Shalini Shankar through her newest book, Beeline: What Spelling Bees Reveal About Generation Z’s New Path to Success, gave insight and commentary on the differences between generations starting with the baby boomers, immigration and race, and of course, the Scripps National Spelling Bee. Thoughtful and well-written, the book reads more like a documentary than a thesis, keeping you engaged and connected to the people introduced throughout the entirety of the book.
Shankar, makes note of the differences between the parenting styles of each generation, beginning with the Baby Boomers, and how each generation is separated along with what was and is expected of them. She also points out that the generation titles that group people together are all based on white middle-class standards and doesn’t include immigrants or first-gens. With a focus on the South Asian community, the book shows that you can’t put everyone under the same umbrella and anyone seen outside of that umbrella is seen as a threat to the white population in the United States. This became evident when the South Asian community started to take part in the Bee, became committed to this brain sport. and each winner from the past decade have all been South Asian and people started to question why the people at the top were no longer white.
From countless interviews over the past five years, Shankar was able to see how intensely the students had studied and prepared for the Bee. She was also able to share the social impact that each child has had during Bee Week and the change it has made to not only their lives, but to their parents’ as well. Preparing for the Bee is a family effort, with the preparation, encouragement, and financial commitment needed in order to compete against the dictionary.

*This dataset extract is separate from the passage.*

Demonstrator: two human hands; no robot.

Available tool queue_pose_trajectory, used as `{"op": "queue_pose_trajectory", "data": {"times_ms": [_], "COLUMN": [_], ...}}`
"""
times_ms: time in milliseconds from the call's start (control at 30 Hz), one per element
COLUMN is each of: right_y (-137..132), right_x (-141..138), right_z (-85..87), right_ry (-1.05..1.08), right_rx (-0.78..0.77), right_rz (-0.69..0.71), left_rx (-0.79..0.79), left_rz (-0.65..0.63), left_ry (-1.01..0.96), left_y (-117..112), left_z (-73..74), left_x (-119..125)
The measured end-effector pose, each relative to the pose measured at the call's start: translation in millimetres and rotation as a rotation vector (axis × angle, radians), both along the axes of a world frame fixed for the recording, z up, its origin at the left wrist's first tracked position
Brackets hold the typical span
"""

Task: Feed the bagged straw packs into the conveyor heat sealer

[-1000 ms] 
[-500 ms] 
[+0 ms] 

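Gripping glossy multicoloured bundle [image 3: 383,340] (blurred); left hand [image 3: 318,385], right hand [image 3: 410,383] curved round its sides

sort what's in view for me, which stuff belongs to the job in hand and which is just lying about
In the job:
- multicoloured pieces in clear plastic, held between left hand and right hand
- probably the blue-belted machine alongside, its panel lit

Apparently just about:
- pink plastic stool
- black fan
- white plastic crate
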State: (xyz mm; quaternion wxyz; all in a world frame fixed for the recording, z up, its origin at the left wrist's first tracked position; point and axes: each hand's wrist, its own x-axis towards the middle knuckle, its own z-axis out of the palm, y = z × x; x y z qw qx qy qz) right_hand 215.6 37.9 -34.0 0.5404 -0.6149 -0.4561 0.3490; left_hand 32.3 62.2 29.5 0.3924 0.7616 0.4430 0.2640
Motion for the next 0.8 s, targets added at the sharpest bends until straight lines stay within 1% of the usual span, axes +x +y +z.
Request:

Beeline was insightful and eye-opening to the world of the Bee and into how Generation Z, in my opinion, will be and already is, the most successful, hardworking, diverse and multi-talented generation. The market has taken note and society continues to change in order to keep up. With this book, every reader has the chance to get a glimpse of the increasing pressure on what it means to be successful, the changes in the expectations of childhood and what it means to be American.